Task material:
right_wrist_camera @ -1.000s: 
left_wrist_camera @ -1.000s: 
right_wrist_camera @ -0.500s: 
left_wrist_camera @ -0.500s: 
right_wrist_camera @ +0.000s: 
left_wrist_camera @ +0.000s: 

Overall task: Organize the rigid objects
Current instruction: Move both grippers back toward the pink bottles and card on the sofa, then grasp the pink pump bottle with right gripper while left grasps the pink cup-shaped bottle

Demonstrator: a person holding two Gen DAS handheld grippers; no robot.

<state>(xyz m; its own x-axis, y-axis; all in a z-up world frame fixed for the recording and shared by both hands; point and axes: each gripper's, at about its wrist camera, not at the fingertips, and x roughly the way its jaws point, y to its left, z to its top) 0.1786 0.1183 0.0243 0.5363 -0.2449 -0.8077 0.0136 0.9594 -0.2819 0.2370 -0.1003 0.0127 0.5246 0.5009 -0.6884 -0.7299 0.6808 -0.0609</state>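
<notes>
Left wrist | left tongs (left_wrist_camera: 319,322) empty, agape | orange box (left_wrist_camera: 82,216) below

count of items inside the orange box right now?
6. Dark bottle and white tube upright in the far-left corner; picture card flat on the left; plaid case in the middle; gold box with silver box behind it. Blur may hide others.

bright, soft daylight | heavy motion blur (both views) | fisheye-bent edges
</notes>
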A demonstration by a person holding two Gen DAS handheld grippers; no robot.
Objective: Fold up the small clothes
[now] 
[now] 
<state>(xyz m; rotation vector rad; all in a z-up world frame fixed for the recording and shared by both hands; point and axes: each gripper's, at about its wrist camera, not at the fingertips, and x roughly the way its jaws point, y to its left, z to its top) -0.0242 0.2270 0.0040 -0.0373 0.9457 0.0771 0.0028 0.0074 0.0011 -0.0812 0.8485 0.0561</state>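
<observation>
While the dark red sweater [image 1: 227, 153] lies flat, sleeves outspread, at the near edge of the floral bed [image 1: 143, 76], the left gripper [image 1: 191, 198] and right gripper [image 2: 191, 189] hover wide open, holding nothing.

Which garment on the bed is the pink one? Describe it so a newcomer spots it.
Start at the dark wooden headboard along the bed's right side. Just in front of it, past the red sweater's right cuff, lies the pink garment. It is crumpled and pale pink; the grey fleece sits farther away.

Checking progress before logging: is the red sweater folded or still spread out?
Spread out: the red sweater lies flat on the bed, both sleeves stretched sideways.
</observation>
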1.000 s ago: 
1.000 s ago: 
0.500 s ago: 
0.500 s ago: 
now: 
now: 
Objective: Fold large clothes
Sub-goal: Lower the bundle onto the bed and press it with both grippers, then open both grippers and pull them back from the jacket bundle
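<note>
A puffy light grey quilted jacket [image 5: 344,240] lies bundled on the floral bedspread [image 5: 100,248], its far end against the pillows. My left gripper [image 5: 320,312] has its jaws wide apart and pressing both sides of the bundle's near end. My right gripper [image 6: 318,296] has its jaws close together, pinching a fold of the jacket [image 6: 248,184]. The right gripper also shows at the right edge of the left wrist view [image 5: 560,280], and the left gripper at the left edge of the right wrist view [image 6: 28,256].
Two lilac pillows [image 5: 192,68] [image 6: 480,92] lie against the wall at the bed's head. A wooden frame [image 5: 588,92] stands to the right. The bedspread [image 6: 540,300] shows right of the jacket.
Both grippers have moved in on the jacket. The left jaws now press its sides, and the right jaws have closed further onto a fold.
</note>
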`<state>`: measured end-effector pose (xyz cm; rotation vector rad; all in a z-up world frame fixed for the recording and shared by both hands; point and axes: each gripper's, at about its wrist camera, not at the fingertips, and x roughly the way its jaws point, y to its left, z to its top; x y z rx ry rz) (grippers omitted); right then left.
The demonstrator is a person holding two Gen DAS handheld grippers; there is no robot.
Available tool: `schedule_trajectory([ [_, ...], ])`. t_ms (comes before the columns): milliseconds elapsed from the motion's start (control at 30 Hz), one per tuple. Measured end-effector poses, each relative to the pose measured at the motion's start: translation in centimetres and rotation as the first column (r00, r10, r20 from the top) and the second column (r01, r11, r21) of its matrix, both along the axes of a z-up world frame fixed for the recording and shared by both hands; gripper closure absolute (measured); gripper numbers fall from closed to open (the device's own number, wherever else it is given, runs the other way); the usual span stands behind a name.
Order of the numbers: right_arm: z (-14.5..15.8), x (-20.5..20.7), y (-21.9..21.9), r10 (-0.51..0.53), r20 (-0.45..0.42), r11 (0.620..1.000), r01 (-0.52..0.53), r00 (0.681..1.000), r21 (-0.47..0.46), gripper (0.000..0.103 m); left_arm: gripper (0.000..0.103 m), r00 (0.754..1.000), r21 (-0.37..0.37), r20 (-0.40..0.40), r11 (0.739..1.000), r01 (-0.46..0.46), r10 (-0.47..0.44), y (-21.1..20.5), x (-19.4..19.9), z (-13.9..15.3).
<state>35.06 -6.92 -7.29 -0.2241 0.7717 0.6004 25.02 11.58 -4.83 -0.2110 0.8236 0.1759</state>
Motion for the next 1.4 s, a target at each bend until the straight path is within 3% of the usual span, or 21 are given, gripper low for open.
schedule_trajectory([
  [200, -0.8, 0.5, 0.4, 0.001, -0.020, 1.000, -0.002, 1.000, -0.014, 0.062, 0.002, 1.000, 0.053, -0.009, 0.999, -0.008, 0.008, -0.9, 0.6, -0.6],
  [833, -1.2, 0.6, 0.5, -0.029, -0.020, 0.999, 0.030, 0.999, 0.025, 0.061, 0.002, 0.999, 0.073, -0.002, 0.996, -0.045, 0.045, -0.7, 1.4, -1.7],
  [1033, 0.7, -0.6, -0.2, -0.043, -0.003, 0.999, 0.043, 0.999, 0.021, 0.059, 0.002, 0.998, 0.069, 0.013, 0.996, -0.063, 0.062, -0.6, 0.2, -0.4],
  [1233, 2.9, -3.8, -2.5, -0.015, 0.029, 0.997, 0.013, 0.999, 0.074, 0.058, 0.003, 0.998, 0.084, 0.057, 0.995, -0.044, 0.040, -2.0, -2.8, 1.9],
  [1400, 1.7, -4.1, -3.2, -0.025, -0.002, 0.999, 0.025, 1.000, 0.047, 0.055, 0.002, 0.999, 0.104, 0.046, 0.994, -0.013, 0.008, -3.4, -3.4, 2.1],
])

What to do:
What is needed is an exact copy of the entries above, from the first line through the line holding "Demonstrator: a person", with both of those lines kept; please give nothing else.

Task result:
right_wrist_camera @ -1.000s: 
left_wrist_camera @ -1.000s: 
right_wrist_camera @ -0.500s: 
left_wrist_camera @ -0.500s: 
right_wrist_camera @ +0.000s: 
left_wrist_camera @ +0.000s: 

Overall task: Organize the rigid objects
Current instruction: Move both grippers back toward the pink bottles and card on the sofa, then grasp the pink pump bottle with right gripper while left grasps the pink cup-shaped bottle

Demonstrator: a person holding two Gen DAS handheld grippers; no robot.

The response above is complete.